◆ **Problem to solve**
When the line containing "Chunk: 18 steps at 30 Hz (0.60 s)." is found in the data below, copy it and each line after it through the line containing "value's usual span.", exactly and with no others.

◆ **The records**

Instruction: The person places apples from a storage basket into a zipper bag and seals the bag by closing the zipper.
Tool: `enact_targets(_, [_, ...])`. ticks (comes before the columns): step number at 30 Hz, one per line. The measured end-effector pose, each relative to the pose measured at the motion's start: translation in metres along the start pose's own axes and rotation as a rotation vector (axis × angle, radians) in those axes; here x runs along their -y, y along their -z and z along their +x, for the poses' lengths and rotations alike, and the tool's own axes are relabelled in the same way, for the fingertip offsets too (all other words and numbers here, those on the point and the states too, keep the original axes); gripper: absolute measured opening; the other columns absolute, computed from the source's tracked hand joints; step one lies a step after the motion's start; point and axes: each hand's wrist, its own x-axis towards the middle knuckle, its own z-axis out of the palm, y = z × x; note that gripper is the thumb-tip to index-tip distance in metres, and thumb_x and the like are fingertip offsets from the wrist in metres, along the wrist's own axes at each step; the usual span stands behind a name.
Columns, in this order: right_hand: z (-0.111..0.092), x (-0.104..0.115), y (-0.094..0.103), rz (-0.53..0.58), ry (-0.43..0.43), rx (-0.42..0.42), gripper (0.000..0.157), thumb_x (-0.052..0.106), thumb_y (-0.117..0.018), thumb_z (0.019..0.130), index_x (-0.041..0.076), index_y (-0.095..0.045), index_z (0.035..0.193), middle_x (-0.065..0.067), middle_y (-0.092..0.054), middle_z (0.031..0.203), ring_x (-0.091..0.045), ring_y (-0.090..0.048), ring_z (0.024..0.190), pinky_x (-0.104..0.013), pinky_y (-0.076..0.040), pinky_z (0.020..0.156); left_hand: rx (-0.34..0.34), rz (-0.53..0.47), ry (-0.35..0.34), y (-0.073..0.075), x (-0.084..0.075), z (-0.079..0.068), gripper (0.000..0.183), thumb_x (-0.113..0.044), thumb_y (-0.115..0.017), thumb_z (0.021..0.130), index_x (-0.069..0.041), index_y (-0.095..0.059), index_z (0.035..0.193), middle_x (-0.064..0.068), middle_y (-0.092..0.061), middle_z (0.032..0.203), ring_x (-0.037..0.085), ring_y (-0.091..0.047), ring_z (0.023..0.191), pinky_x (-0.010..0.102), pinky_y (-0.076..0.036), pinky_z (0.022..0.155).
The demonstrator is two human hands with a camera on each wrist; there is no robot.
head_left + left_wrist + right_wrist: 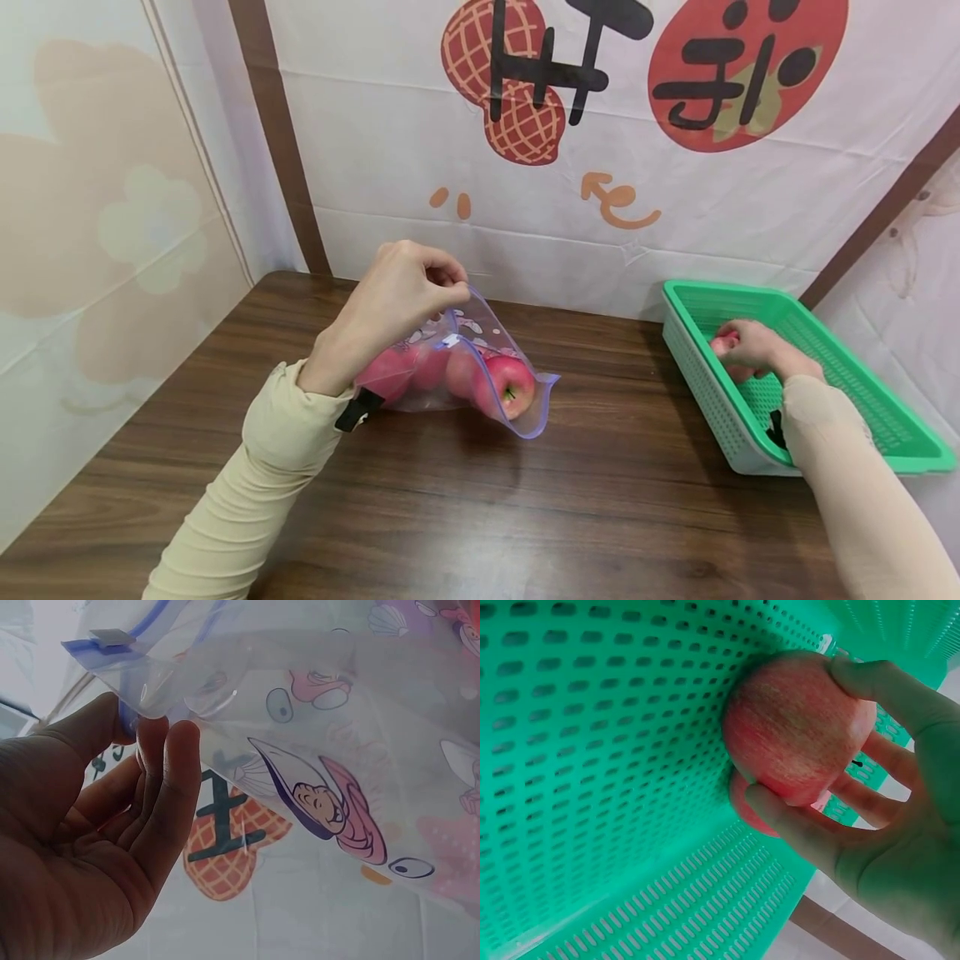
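My left hand (401,287) pinches the upper edge of a clear zip bag (534,423) with a purple rim and a white slider. Several red apples (513,390) lie inside it, one of them at the gaping mouth, which faces right. Cartoon shapes printed on the plastic show in the left wrist view. Over on the right, my right hand (761,346) is inside a green basket (682,379) and grips a red apple (795,727) with thumb and fingers. Part of a second apple (748,806) shows behind the held one, close to the basket's perforated wall.
Both the bag and the basket stand on a dark wood-grain table (450,517). A white printed cloth (375,150) hangs behind the table, and another cloth (97,250) borders the left side. The basket's raised rim surrounds my right hand.
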Motion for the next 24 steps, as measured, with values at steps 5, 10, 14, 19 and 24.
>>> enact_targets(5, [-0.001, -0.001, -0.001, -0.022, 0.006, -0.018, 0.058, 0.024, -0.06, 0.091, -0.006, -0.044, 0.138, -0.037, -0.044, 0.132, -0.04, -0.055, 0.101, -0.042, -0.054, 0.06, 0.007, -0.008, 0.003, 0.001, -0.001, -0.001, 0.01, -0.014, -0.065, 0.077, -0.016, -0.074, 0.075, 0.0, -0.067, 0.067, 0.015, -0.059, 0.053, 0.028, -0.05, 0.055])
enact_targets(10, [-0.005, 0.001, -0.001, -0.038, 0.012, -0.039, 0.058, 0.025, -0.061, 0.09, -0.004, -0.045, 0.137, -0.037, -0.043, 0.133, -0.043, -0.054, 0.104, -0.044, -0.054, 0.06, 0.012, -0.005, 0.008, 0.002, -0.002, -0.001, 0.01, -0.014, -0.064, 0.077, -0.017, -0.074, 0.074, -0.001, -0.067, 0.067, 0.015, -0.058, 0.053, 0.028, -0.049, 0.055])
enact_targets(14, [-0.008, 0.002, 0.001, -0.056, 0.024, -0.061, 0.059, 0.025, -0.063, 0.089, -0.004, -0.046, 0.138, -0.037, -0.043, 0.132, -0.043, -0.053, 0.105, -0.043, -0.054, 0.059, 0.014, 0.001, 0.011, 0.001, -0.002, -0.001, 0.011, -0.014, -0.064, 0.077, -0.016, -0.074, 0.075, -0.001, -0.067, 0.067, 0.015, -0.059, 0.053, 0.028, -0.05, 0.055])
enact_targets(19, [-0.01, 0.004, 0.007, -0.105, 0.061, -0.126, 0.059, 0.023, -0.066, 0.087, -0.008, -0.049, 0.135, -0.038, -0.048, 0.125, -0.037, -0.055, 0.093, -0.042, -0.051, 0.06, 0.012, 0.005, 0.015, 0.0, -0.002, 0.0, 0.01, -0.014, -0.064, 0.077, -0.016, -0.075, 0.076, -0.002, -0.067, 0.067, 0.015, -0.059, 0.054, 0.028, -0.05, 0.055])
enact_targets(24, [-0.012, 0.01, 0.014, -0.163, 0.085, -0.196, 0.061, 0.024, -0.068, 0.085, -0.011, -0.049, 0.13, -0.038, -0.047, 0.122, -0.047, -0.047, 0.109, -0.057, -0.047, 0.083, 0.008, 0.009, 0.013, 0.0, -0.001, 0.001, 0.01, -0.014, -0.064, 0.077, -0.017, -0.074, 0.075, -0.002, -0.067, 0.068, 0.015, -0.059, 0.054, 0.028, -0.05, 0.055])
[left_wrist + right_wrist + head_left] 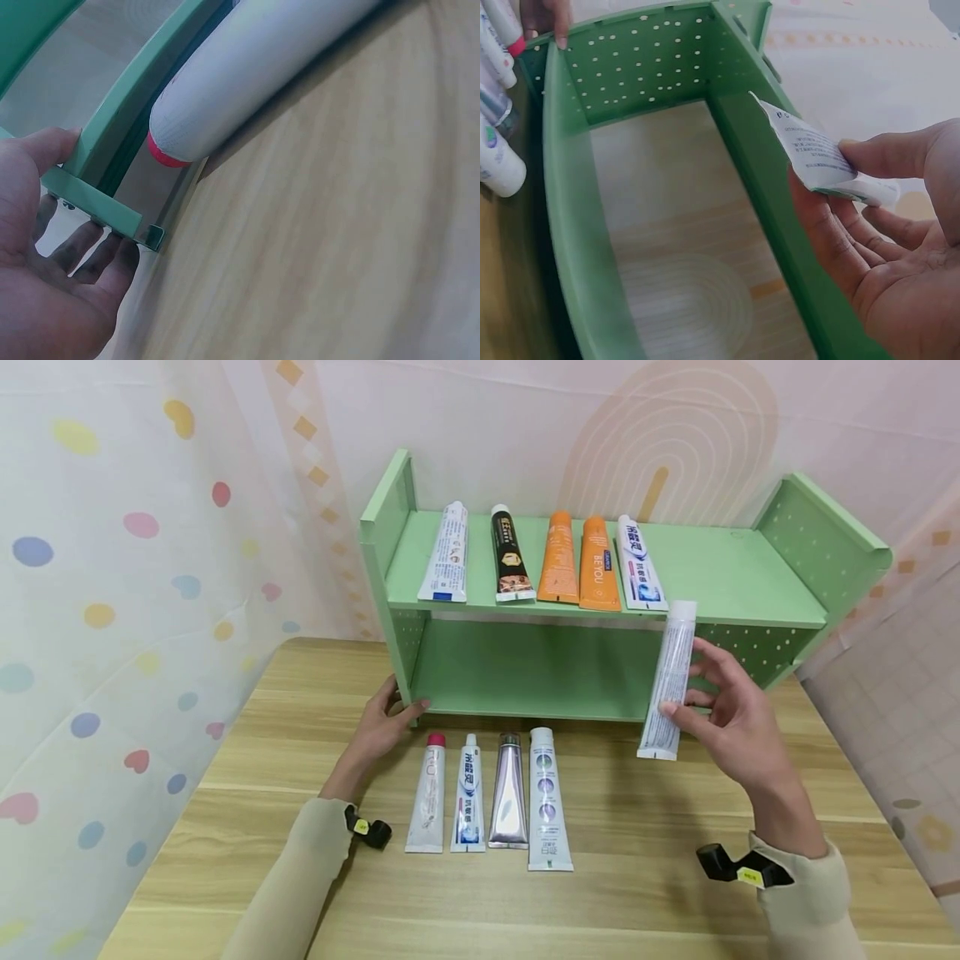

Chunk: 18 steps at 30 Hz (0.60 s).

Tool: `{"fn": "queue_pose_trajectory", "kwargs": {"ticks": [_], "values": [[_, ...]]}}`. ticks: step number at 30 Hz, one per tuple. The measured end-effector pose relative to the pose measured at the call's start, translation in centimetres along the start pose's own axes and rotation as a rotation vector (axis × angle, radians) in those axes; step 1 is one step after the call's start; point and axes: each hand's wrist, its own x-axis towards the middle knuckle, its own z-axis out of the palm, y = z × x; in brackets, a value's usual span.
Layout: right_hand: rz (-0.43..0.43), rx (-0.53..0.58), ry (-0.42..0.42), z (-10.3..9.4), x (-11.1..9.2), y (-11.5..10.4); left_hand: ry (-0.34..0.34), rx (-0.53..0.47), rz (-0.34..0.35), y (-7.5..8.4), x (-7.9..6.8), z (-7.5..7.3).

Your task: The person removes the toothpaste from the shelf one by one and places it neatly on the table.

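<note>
In the head view my right hand (742,727) pinches a white toothpaste tube (671,672) between thumb and fingers. The tube is upright, cap at the top, in front of the right part of a green two-tier shelf (517,668). Small print covers its side in the right wrist view, where the flat crimped end (787,142) shows. My left hand (380,725) grips the lower front corner of the shelf's left side panel. Its thumb lies on the inner side and the fingers wrap the outside, as the left wrist view shows around the green edge (94,201).
On the upper tier lie a white tube (448,556), a black tube (512,556), two orange tubes (558,560) and a blue-and-white tube (640,564). Several more tubes, including a silver one (509,797), form a row on the wooden table (622,885) before the shelf.
</note>
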Motion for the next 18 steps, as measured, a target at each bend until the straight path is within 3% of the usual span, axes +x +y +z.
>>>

◆ **Written response**
Chunk: 18 steps at 30 Hz (0.60 s).

Tool: `{"fn": "queue_pose_trajectory", "kwargs": {"ticks": [_], "values": [[_, ...]]}}`. ticks: step number at 30 Hz, one per tuple. The measured end-effector pose relative to the pose measured at the call's start, translation in centimetres along the start pose's own axes and rotation as a rotation vector (axis × angle, radians) in those axes; step 1 is one step after the call's start; point and axes: each hand's wrist, its own x-axis towards the middle knuckle, its own z-axis out of the palm, y = z × x; in brackets, a value's usual span.

The response to the exercise has been completed.